A la suite d’un léger accident de travail, la narratrice de ce récit a quitté son usine et trouvé un emploi d’assistante et réceptionniste auprès de M. Deshimaru, directeur d’un laboratoire de spécimen. Dans ce lieu étrange, ancien foyer de jeunes filles pratiquement désert, elle reçoit la clientèle avant que M. Deshimaru, en véritable maître de taxidermie, recueille, analyse et enferme à jamais les blessures et les souvenirs de ceux qui désirent échapper à leur mémoire. Sans vraiment comprendre ce qui se joue sous ses yeux, la jeune fille tombe peu à peu sous la coupe de cet homme…
Avec ce récit – assurément l’un de ses plus fascinants -, Yôko Ogawa pénètre davantage encore dans le territoire de l’envoûtement et de l’étrange, et révèle, au cœur du suspense, l’empreinte d’une douleur qui va jusqu’au fétichisme.

Mon Humble Avis :

J’ai recopié la quatrième de couverture car je suis tout à fait d’accord avec cette analyse : ce livre est absolument fascinant de bout en bout et nous plonge dans un univers à mi-chemin entre nos vies quotidiennes « normales » et le fantastique le plus bizarre et le plus déroutant.
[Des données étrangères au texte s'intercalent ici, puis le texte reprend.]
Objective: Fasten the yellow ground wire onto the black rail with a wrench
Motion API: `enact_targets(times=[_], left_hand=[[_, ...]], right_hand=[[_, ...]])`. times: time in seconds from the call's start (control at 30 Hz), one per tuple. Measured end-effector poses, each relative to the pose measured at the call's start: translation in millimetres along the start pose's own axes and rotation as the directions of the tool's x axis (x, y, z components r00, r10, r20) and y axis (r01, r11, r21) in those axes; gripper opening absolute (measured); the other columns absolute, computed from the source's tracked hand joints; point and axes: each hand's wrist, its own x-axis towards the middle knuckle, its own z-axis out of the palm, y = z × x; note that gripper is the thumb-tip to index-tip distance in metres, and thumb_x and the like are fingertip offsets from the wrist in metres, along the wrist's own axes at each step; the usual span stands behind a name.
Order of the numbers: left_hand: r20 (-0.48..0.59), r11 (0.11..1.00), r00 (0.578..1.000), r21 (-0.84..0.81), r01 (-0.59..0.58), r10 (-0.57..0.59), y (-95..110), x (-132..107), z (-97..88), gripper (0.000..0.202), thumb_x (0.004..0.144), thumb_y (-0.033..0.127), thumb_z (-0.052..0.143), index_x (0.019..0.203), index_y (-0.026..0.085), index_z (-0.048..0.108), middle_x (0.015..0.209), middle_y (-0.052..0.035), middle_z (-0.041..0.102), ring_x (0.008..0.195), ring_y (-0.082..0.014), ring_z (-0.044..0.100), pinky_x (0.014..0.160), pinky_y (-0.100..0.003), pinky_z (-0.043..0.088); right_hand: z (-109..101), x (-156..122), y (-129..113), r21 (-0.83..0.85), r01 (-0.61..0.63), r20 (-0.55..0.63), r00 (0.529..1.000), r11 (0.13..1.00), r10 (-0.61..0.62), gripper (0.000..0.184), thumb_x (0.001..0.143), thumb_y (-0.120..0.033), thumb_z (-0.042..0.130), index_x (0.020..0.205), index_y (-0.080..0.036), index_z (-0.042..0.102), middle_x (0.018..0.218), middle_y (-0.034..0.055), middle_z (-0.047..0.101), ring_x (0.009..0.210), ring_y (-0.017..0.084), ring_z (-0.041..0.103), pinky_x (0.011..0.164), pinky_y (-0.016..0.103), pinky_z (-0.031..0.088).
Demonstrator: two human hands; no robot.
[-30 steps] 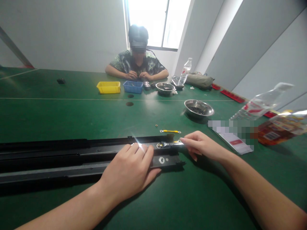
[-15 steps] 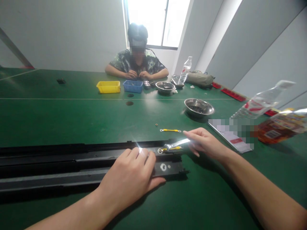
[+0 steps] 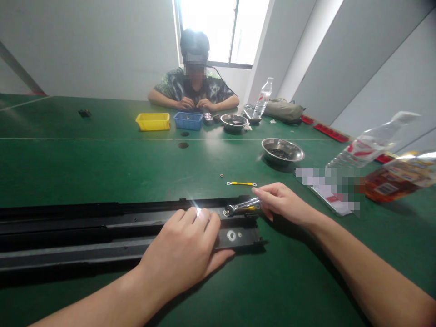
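My left hand (image 3: 185,243) is wrapped over the end of a long black metal rail (image 3: 136,247), fingers on top and thumb along its near side. My right hand (image 3: 284,202) pinches a shiny wrench (image 3: 243,205) from the right. The head of the wrench is at a small nut (image 3: 226,212) on the rail's end; whether it grips the nut I cannot tell. Under the wrench a yellow wire (image 3: 252,208) is partly hidden. Beyond the rail lie a second yellow wire with ring terminals (image 3: 242,183) and a small loose nut (image 3: 221,175).
A steel bowl of small dark parts (image 3: 282,152) stands ahead to the right. Beside my right arm are a phone-like slab (image 3: 332,200), a water bottle (image 3: 368,145) and a bottle of brown drink (image 3: 391,181). A person (image 3: 195,86) sits opposite, behind yellow (image 3: 152,122) and blue bins (image 3: 188,121).
My right hand has moved slightly left and turned the wrench, bringing its head down to the nut on the rail. My left hand keeps its place on the rail.
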Motion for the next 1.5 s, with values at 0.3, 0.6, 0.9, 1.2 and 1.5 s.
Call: enact_targets(times=[0.3,0.6,0.9,1.2,1.5], left_hand=[[0.008,1.0,1.0,-0.009,0.015,-0.015,0.5,-0.3,-2.0,0.047,0.098,0.063,0.047,0.11,0.019,0.061,0.1,-0.0081,0.063,0.087,-0.0286,0.056,0.073,-0.044,0.043],[0.018,1.0,1.0,-0.012,0.019,-0.018,0.6,-0.3,-0.2,0.051,0.098,0.064,0.045,0.113,0.018,0.062,0.102,-0.0098,0.064,0.089,-0.0291,0.057,0.075,-0.044,0.044],[0.014,1.0,1.0,-0.016,0.016,-0.016,-0.3,-0.1,-0.3,0.053,0.098,0.064,0.043,0.115,0.017,0.062,0.103,-0.0104,0.064,0.09,-0.0294,0.057,0.074,-0.044,0.044],[0.013,0.999,1.0,-0.025,0.023,-0.022,1.0,-0.7,0.0,0.05,0.098,0.063,0.045,0.114,0.018,0.061,0.102,-0.0094,0.063,0.09,-0.0295,0.056,0.075,-0.045,0.044],[0.016,0.999,1.0,-0.031,0.023,-0.023,0.8,0.1,0.5,0.049,0.098,0.063,0.044,0.112,0.019,0.061,0.101,-0.009,0.063,0.088,-0.0291,0.055,0.074,-0.045,0.044]], right_hand=[[-1.3,1.0,3.2,0.032,-0.014,-0.011,1.0,0.999,0.014,0.056,0.097,-0.062,0.057,0.061,-0.02,0.049,0.048,-0.0034,0.053,0.043,0.011,0.05,0.05,0.026,0.036],[-3.2,-0.7,2.0,0.026,-0.007,-0.023,1.0,1.0,0.008,0.056,0.098,-0.06,0.057,0.06,-0.02,0.05,0.048,-0.004,0.053,0.043,0.01,0.05,0.05,0.026,0.034],[-2.2,0.7,1.1,-0.027,0.023,-0.008,1.0,0.999,-0.023,0.056,0.1,-0.058,0.056,0.059,-0.019,0.054,0.05,-0.0023,0.056,0.046,0.01,0.049,0.053,0.027,0.035],[0.4,-0.4,0.0,-0.086,-0.023,0.005,1.0,0.996,0.024,0.055,0.101,-0.057,0.054,0.061,-0.02,0.052,0.046,-0.0016,0.057,0.044,0.013,0.053,0.052,0.027,0.04],[-9.8,-8.2,-5.7,-0.122,-0.118,0.244,0.959,0.985,0.145,0.054,0.098,-0.053,0.06,0.058,-0.018,0.052,0.045,-0.0028,0.051,0.039,0.011,0.047,0.043,0.023,0.031]])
Sans cesse, dans ce livre, nous oscillons sur cette ligne de crête et les frontières de la normalité se brouillent, tout finit par devenir inquiétant et déstabilisant.
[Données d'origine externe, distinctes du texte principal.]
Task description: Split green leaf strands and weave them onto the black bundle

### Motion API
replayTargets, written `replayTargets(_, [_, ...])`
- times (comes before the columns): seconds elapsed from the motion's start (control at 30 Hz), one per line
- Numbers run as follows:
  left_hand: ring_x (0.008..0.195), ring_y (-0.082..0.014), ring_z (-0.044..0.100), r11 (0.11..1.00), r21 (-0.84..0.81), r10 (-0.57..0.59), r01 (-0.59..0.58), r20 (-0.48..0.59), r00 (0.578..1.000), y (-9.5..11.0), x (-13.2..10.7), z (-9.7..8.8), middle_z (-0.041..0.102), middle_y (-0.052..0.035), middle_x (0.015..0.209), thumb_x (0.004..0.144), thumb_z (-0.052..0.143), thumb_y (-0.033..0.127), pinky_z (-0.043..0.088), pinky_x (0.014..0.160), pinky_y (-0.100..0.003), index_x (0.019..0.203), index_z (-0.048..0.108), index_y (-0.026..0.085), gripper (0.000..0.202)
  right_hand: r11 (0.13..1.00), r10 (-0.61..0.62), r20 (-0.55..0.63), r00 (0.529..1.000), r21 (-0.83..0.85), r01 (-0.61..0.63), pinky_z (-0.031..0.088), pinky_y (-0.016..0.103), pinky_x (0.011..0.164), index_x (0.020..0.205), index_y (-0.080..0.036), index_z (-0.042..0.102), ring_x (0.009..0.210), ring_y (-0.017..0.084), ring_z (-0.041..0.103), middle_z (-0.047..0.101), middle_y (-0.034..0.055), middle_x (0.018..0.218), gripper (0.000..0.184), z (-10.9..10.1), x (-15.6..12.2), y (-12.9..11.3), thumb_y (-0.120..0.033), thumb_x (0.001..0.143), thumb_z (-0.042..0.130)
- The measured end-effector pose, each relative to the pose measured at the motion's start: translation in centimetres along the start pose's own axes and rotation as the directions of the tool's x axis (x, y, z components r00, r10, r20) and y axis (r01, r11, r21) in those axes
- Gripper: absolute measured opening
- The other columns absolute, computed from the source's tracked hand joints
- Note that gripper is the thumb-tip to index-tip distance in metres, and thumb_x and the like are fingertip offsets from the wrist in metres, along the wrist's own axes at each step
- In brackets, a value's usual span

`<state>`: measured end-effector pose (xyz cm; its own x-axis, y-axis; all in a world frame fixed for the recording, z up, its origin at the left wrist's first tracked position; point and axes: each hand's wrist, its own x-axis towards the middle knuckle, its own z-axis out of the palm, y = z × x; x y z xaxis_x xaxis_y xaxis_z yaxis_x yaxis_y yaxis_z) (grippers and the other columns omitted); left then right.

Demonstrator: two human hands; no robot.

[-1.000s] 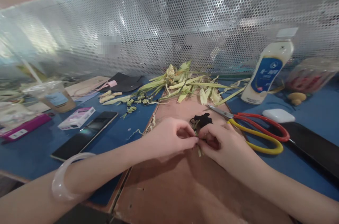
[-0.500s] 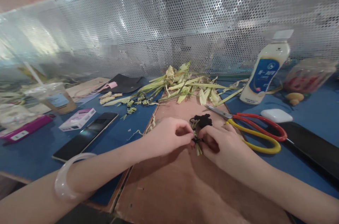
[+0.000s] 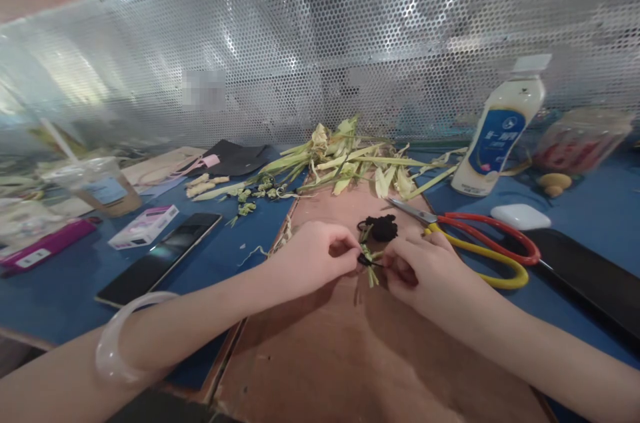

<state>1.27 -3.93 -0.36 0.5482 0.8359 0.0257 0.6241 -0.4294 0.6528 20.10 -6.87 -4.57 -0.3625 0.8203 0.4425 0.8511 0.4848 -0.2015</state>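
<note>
My left hand (image 3: 315, 256) and my right hand (image 3: 425, 269) meet over a brown board (image 3: 350, 343). Both are closed in a pinch on a small bundle of green leaf strips (image 3: 369, 263) tied with a black band or thread. A clump of black thread or bands (image 3: 383, 227) lies on the board just behind the bundle. A pale bangle (image 3: 120, 336) sits on my left wrist.
Red and yellow scissors (image 3: 480, 246) lie right of my hands. A pile of green leaf strips (image 3: 350, 163) lies at the board's far end. A white bottle (image 3: 497, 136), a white case (image 3: 520, 216), phones (image 3: 160, 259), a drink cup (image 3: 97, 186) and a perforated metal screen (image 3: 320, 43) surround the blue table (image 3: 65, 289).
My hands have drawn slightly apart, and the small tied leaf bundle now shows more plainly between my fingertips. The camera shifted a little.
</note>
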Motion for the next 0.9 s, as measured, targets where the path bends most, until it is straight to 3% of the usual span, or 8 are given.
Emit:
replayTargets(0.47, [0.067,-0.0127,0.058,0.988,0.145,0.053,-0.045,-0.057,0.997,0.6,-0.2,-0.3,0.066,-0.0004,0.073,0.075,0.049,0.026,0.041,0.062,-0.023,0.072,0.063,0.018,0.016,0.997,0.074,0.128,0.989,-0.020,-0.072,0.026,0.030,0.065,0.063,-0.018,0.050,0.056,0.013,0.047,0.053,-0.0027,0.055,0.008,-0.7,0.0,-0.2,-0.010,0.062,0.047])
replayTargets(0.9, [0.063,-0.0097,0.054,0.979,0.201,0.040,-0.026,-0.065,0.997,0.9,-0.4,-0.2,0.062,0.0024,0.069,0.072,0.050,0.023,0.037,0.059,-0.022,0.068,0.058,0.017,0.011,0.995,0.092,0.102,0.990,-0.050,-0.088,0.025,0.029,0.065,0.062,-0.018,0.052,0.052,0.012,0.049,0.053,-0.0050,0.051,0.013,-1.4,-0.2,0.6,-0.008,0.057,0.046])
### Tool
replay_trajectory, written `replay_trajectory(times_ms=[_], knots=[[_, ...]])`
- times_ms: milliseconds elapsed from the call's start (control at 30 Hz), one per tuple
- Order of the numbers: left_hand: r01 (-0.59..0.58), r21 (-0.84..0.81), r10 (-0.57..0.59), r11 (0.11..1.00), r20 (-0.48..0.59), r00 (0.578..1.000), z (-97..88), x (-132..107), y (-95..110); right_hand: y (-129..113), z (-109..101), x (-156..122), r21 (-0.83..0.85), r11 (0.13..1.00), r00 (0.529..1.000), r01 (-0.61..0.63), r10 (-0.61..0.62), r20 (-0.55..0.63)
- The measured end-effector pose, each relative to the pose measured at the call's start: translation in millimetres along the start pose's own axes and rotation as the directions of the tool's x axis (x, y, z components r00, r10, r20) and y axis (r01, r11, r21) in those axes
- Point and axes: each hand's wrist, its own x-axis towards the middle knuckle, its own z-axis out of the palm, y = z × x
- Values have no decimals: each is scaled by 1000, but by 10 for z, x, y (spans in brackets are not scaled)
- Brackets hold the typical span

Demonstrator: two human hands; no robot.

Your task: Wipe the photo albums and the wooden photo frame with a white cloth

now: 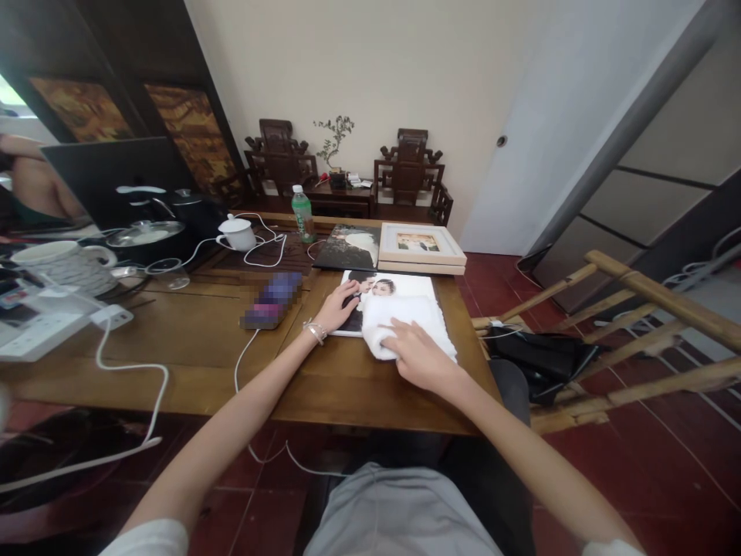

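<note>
A photo print (352, 318) of a couple lies flat on the wooden table, its lower right part covered by a folded white towel (379, 313). My left hand (339, 307), with a bracelet at the wrist, rests on the print's left edge, fingers stretched out. On top of the towel is my right hand (420, 355), its index finger extended and the other fingers bent against the cloth. Just beyond lie a dark photo panel (341, 245) and a pale picture frame (422, 241), which sits on another one.
A phone (272, 301) with a white cable lies left of my hands. Farther off stand a green-labelled bottle (302, 212), a lidded white cup (236, 232), a patterned mug (63, 266) and a power strip (40, 332). A wooden rack (648, 293) stands right of the table.
</note>
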Motion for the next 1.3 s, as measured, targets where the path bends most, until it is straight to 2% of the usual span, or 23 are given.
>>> replay_trajectory(times_ms=[100, 267, 400, 500, 733, 833, 933, 1133, 1300], knots=[[-14, 6, 14, 1000, -2, 1000, 4, 6, -9, 144, -76, 204, -47, 999, 999, -15, 13, -43], [-19, 23, 19, 1000, -5, 1000, 8, 22, -21, 483, -194, 747, -91, 994, 995, -66, 58, -83], [-32, 32, 32, 999, -8, 999, -1, 33, -31, 580, -207, 974, -81, 994, 994, -73, 65, -92], [-39, 42, 40, 998, -15, 999, -3, 36, -39, 525, -151, 894, -88, 993, 993, -80, 71, -97], [-58, 83, 58, 995, 3, 998, 14, 30, -6, 159, 34, 176, -24, 999, 999, 22, -22, -38], [-61, 90, 61, 994, 4, 998, 4, 29, 28, 96, 46, 24, 25, 999, 999, 42, -41, -19], [-46, 103, 52, 994, -48, 998, -34, 31, 51, 189, 22, 96, 42, 999, 999, 20, -18, -47], [49, 61, -36, 997, -209, 977, -95, 25, 56, 491, -37, 434, 60, 994, 987, -89, 96, -127], [-38, 63, 50, 997, -213, 976, -42, 21, 39, 470, 24, 418, 59, 991, 985, -116, 123, -124]])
Il est difficile de ne pas voir un aspect fortement symbolique lorsque l’héroïne de cette histoire perd un petit morceau de son annulaire au cours d’un accident de travail dans son usine de boissons gazeuses. L’annulaire nous évoque le mariage, les relations de couple, et la perte d’un morceau de ce doigt précis pourrait nous faire penser à des souffrances amoureuses ou à des difficultés pour l’héroïne à s’engager auprès d’un homme. Et la suite de l’histoire, la rencontre étrange avec M. Deshimaru et leurs relations de dépendance et d’emprise semblent bien confirmer cette interprétation.
Mais, en même temps, le livre dépasse largement une interprétation mécaniquement symbolique : nous naviguons plutôt, dans ce roman, dans une sorte de rêve éveillé, qui verse tantôt du côté du cauchemar, tantôt d’un certain réalisme et qui se joue des grilles de lecture trop logiques et des analogies trop systématiques.
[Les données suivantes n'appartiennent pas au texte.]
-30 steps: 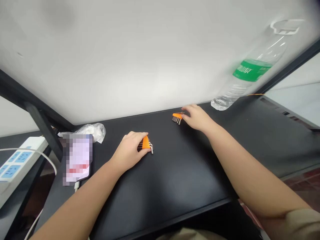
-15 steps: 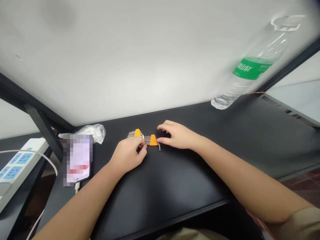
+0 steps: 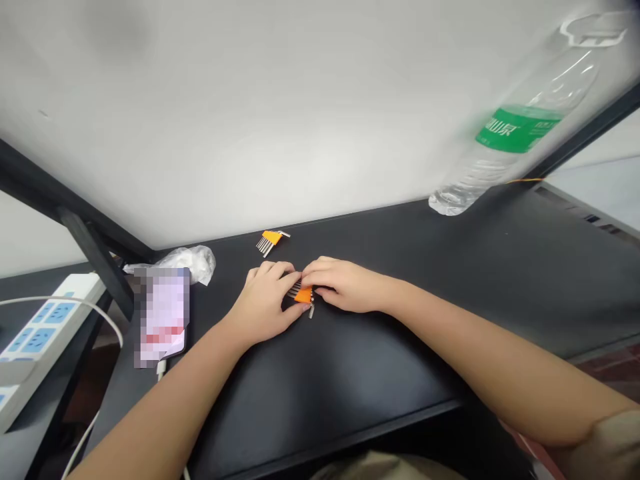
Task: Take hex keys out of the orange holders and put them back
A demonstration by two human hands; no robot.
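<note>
Well behind the front edge of the table (image 3: 345, 367), the hex key set (image 3: 303, 295) is pinched by the left hand (image 3: 263, 300), just beside the right hand (image 3: 353, 287), grip unclear

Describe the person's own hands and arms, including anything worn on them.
Both the left hand and the right hand are bare, without gloves; no ring, watch or bracelet shows. The forearms are uncovered. A loose khaki sleeve ends near the right elbow; the left sleeve is out of view.
</note>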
Non seulement l’histoire nous parait étrange mais l’héroïne elle-même, la narratrice, nous semble avoir des réactions curieuses, une certaine apathie, un esprit soumis. Elle ne s’étonne de rien et son attirance pour M. Deshimaru nous parait inexplicable.
J’ai vraiment adoré ce livre, qui est selon moi un vrai chef d’œuvre, mais le lecteur doit accepter de se laisser déstabiliser et de ne pas tout comprendre !

Un Extrait page 33 :

Sur les murs de chaque côté se succédaient à intervalles réguliers robinets, pommes de douche et porte-savons. J’en ai compté quinze. Ils étaient tellement secs qu’ils évoquaient plus une décoration d’avant-garde qu’une installation de salle de bains.
Le carrelage bleu qui recouvrait toute la surface, plus ou moins foncé selon les endroits, formait quand on le regardait attentivement des motifs de papillon. C’était étonnant ces papillons dans une salle de bains, mais l’élégance de la couleur était telle que ce n’était pas du tout déplacé. Ils étaient posés un peu partout, sur la bouche d’évacuation des eaux, les parois de la baignoire, à côté de l’aérateur.
– Quel âge avez-vous ? m’a-t-il demandé soudain en s’arrêtant de rire.
– Vingt-et-un ans, ai-je répondu.
– Cela me tracasse depuis quelques temps, mais je trouve que vos chaussures ne sont pas assez sophistiquées pour votre âge.
J’ai regardé mes pieds qui pendaient à l’intérieur de la baignoire. Je portais des chaussures bon marché achetées au magasin du village à l’époque où je travaillais encore à l’usine de boissons gazeuses. Elles étaient en synthétique marron, à talons plats, et assez usées.
– Oui, vous avez raison, elles ne sont pas très élégantes.